Task objective. Copy exactly, and only, the lines from the one with "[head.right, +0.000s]" to the end of the listing; omit pictures.
- - -
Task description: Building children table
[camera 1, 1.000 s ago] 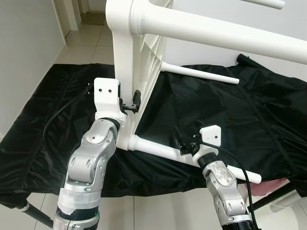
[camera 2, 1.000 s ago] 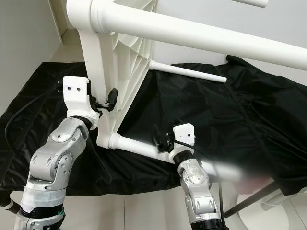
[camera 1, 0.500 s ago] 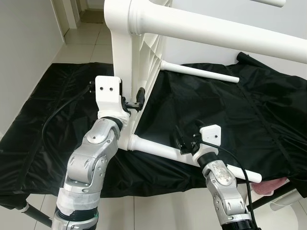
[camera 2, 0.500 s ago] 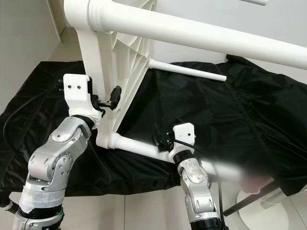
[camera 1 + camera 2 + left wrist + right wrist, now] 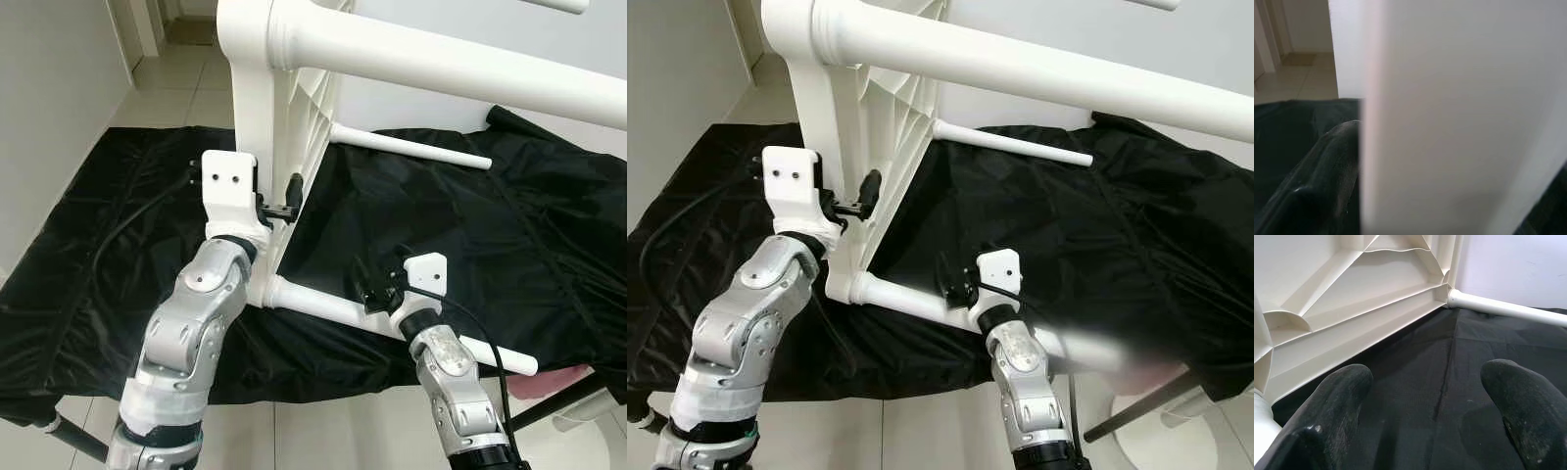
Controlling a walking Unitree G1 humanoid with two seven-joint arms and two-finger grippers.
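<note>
A white children's table lies on its side, its ribbed tabletop (image 5: pixel 294 108) standing upright on a black sheet (image 5: pixel 470 245). One thick leg (image 5: pixel 441 69) juts out across the top of the view. A thin leg (image 5: pixel 411 147) sticks out behind, and a low leg (image 5: pixel 323 304) runs just above the sheet. My left gripper (image 5: pixel 279 204) straddles the tabletop's near edge, one finger (image 5: pixel 1327 181) pressed against the white panel. My right gripper (image 5: pixel 377 289) hovers open just over the low leg, with only black sheet between its fingers (image 5: pixel 1332 421).
The black sheet covers the floor under the table. Pale tiles (image 5: pixel 186 88) run back to a doorway, and a white wall (image 5: pixel 49 98) stands on the left. A pink thing (image 5: pixel 560 382) and a white base (image 5: pixel 588 419) sit at the lower right. A dark pole (image 5: pixel 69 436) lies at the lower left.
My left gripper has risen a little and pushed further over the tabletop's edge. The right gripper has shifted slightly along the low leg.
</note>
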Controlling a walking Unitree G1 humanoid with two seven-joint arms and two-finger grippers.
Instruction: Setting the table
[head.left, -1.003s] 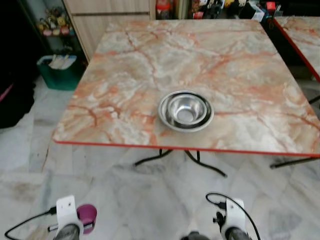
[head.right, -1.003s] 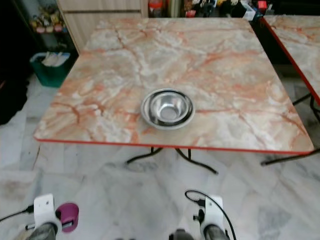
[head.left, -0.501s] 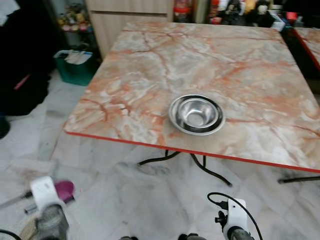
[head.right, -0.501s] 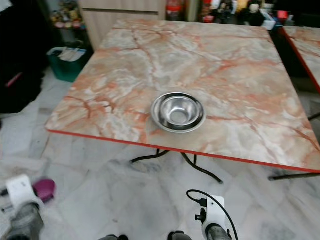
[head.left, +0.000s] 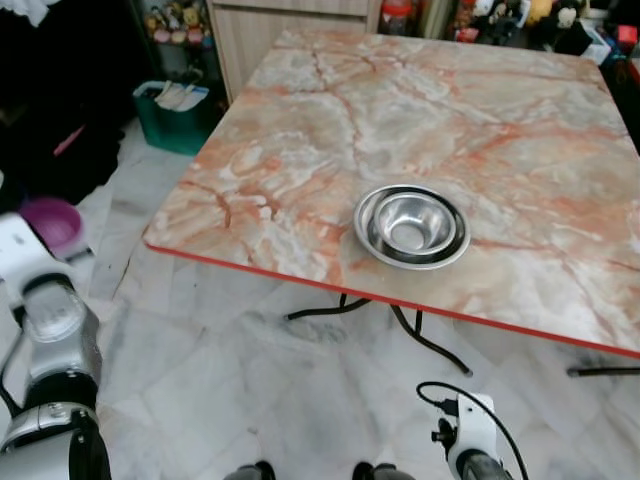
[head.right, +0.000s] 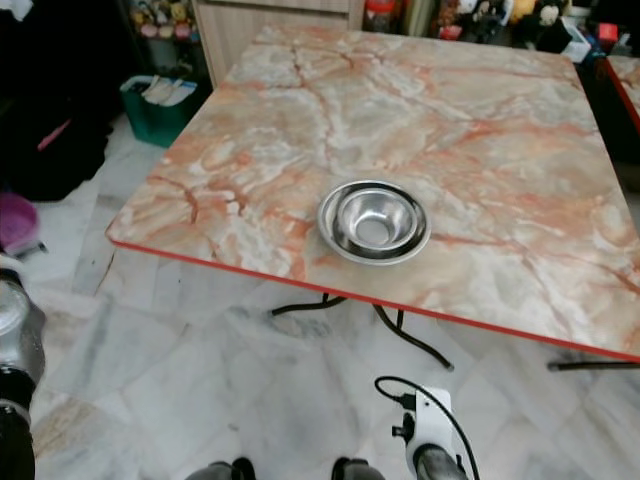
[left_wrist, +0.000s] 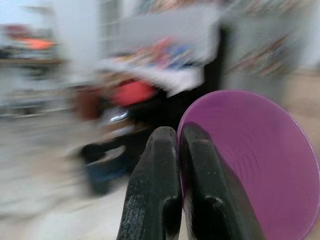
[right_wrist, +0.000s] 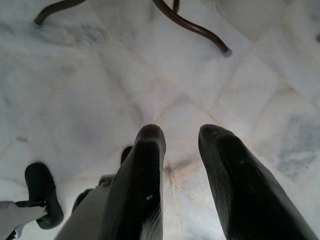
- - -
Exercise response.
[head.right, +0.000s] 
[left_wrist, +0.000s] 
[right_wrist, +0.000s] 

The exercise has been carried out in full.